Normalize taxon_by handling to match area_by/period_by in cohort grouping by shauryam2807 · Pull Request #997 · malariagen/malariagen-data-python

shauryam2807 · 2026-03-01T10:30:06Z

Fixes #808

Problem

_prep_samples_for_cohort_grouping() normalizes area_by → "area" and period_by → "period" by copying user-specified columns into standard internal columns. However, taxon_by is treated inconsistently — it keeps the original column name instead of being normalized to "taxon".

This forces _build_cohorts_from_sample_grouping() to accept taxon_by as a parameter and maintain two separate label-generation code paths (one for the default "taxon" column, one for custom columns).

Re: discussion in #694 (comment): #694 (comment)

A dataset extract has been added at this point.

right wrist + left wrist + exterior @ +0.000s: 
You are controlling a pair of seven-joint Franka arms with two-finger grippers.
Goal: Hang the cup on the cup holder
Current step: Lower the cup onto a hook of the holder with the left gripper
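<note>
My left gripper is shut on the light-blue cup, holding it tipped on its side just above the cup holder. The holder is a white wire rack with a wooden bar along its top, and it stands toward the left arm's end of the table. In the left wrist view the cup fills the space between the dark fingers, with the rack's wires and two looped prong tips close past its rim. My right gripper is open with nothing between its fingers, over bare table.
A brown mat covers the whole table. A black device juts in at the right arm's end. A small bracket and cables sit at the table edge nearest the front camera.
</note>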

Solution (Option A, per @jonbrenas)

Normalize taxon_by to a standard "taxon" column in _prep_samples_for_cohort_grouping(), consistent with area_by and period_by. This:

Removes the need for taxon_by in _build_cohorts_from_sample_grouping()
Simplifies label generation to a single code path
Makes all three *_by parameters consistent in behavior

Changes

malariagen_data/anoph/frq_base.py — Add taxon column normalization in _prep_samples_for_cohort_grouping(); remove taxon_by param from _build_cohorts_from_sample_grouping(); simplify label logic
malariagen_data/anoph/snp_frq.py — Update groupby and remove taxon_by from _build_cohorts_from_sample_grouping() calls
malariagen_data/anoph/cnv_frq.py — Same
malariagen_data/anoph/hap_frq.py — Same
tests/anoph/test_frq_base.py — Add tests for taxon normalization

Testing

Default taxon_by="taxon" works unchanged (backward compat) ✅
Custom taxon_by creates standard "taxon" column ✅
Original custom column is preserved ✅
Label generation works correctly ✅
ruff check passes ✅

…_by removal

shauryam2807 · 2026-04-10T06:59:57Z

Hello
Hi @jonbrenas,
When you get a chance, could you take a look at this PR?
Let me know if anything needs improvement—I’ll update it right away.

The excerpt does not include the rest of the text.